_WHAT THE EXERCISE ASKS_:
From the listing below, select every line where the word "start" appears.

_SOURCE MATERIAL_:
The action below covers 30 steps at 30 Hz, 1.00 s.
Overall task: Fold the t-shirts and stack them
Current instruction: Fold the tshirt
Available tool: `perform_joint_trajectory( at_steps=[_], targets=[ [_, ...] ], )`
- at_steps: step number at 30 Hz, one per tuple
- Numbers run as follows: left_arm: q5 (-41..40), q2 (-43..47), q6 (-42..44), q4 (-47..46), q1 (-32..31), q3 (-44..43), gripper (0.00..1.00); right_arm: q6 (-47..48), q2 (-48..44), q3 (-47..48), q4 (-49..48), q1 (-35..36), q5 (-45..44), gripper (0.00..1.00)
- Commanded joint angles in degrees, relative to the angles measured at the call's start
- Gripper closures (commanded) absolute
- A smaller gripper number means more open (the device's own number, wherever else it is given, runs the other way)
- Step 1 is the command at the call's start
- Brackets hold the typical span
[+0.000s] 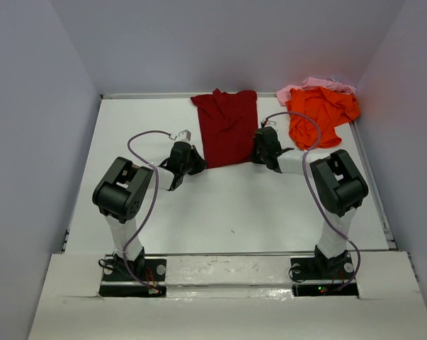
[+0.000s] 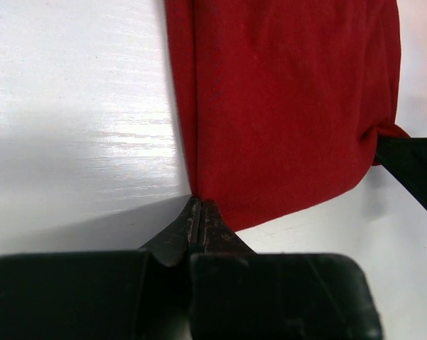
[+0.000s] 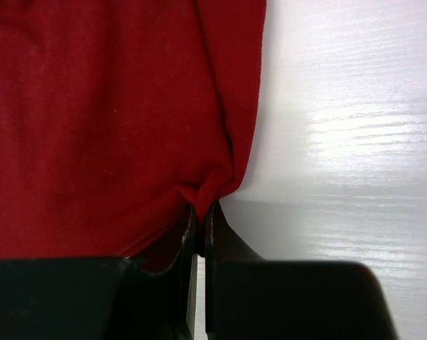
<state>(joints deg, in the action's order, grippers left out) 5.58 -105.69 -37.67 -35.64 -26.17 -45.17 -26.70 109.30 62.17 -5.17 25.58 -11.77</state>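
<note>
Your left tool has its fingers pressed together on the near left corner of the dark red cloth t-shirt. Your right tool is likewise closed, with the near right corner bunched up and pinched between its tips. Both hold the same hem edge, one at each end.

The shirt lies flat on the white desk between the two arms, running away from you as a narrow strip. That suggests its sides are turned in and the crosswise fold is the step in hand. I'd judge it partly folded, not finished.

Further out, in the far right corner, the bright orange t-shirt sits crumpled in a heap, with the pale pink t-shirt bunched just behind and touching it. Neither is folded, and no stack exists yet, so most of the task remains.
</note>
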Motion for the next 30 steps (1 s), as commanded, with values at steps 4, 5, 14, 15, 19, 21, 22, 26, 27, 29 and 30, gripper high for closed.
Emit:
perform_joint_trajectory(
  at_steps=[4, 5, 14, 15, 19, 21, 22, 26, 27, 29, 30],
  targets=[
    [-0.49, 0.66, 1.46, 2.41, -0.37, 0.08, 1.0, -1.6, -1.71, -2.66, 2.88, 0.34, 3.15, 1.0],
    [-0.75, 1.36, 1.63, 2.42, -0.46, 0.51, 1.0, -1.78, -2.59, -3.45, 2.88, 0.34, 3.24, 1.0],
    [-1.01, 8.55, 1.81, 4.0, -1.42, 6.23, 1.0, -3.54, -12.51, -13.02, 2.8, 3.15, 5.35, 1.0],
    [-1.01, 9.44, 1.72, 4.26, -1.51, 7.01, 1.0, -3.71, -13.57, -14.09, 2.88, 3.94, 5.53, 1.0],
    [-1.1, 14.71, 1.11, 5.05, -2.74, 12.2, 1.0, -4.5, -19.46, -19.45, 3.41, 5.88, 5.97, 1.0],
    [-0.93, 18.74, 0.41, 5.84, -3.62, 15.0, 1.0, -5.47, -23.92, -22.69, 4.46, 7.98, 5.62, 1.0],
    [-1.01, 20.33, 0.06, 6.28, -3.97, 15.98, 1.0, -5.64, -25.69, -23.67, 4.73, 7.99, 5.53, 1.0],
    [-1.89, 30.25, -1.53, 9.35, -6.42, 19.32, 1.0, -6.61, -34.46, -27.54, 9.12, 10.18, 5.18, 1.0],
    [-2.24, 31.84, -1.96, 10.32, -6.87, 19.68, 1.0, -6.7, -36.41, -28.15, 10.86, 10.19, 5.27, 1.0],
    [-3.38, 36.84, -2.41, 13.04, -7.57, 20.38, 1.0, -6.96, -42.11, -28.42, 14.46, 10.71, 5.09, 1.0],
    [-3.74, 38.18, -2.58, 13.92, -7.66, 20.47, 1.0, -6.88, -44.06, -28.25, 15.62, 10.72, 5.0, 1.0]
  ],
)
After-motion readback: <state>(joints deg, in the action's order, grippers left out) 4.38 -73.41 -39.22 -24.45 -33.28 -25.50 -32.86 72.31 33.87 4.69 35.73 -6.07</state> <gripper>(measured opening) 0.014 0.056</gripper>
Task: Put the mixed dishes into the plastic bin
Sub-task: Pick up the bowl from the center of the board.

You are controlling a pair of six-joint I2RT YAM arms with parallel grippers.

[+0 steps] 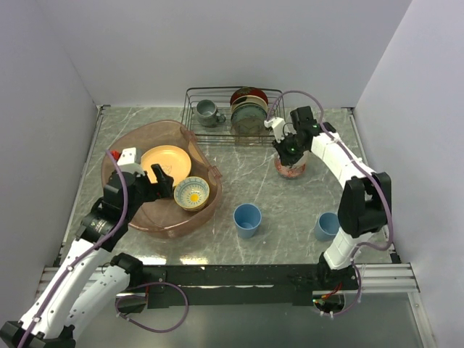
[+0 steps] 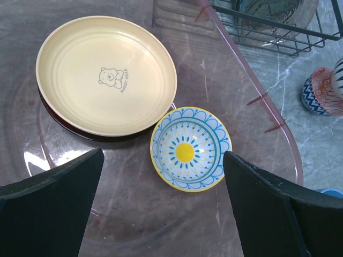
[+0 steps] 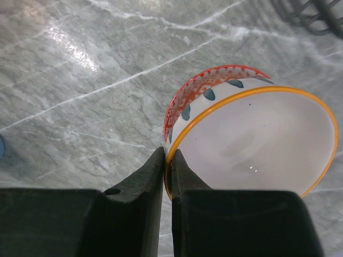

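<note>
Pinching orange-rimmed white bowl's (image 3: 257,144) rim with right gripper (image 3: 167,160); hovering wide-open left gripper (image 2: 162,155) over plastic bin (image 1: 156,130). Binned: yellow plate (image 2: 106,75), sunburst bowl (image 2: 190,149). Outstanding: this bowl, red-patterned bowl (image 3: 198,91), light-blue cups (image 1: 247,218) (image 1: 328,225).

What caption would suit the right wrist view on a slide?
Right fingers pinch the orange rim of the cream bowl, the red-patterned bowl behind it, over marble table.

The grey marbled desk (image 1: 283,199) looks like polished, reflective stone. The translucent pinkish-brown plastic bin (image 1: 167,125) is smooth and glossy. At the matt black right hand (image 3: 167,154), the red-patterned ceramic bowl (image 3: 257,139) gleams with white glaze.
</note>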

_RESULT OF THIS EXERCISE_:
- Commanded joint angles in degrees, relative to the angles measured at the call's start
- Step 1 is the command at the call's start

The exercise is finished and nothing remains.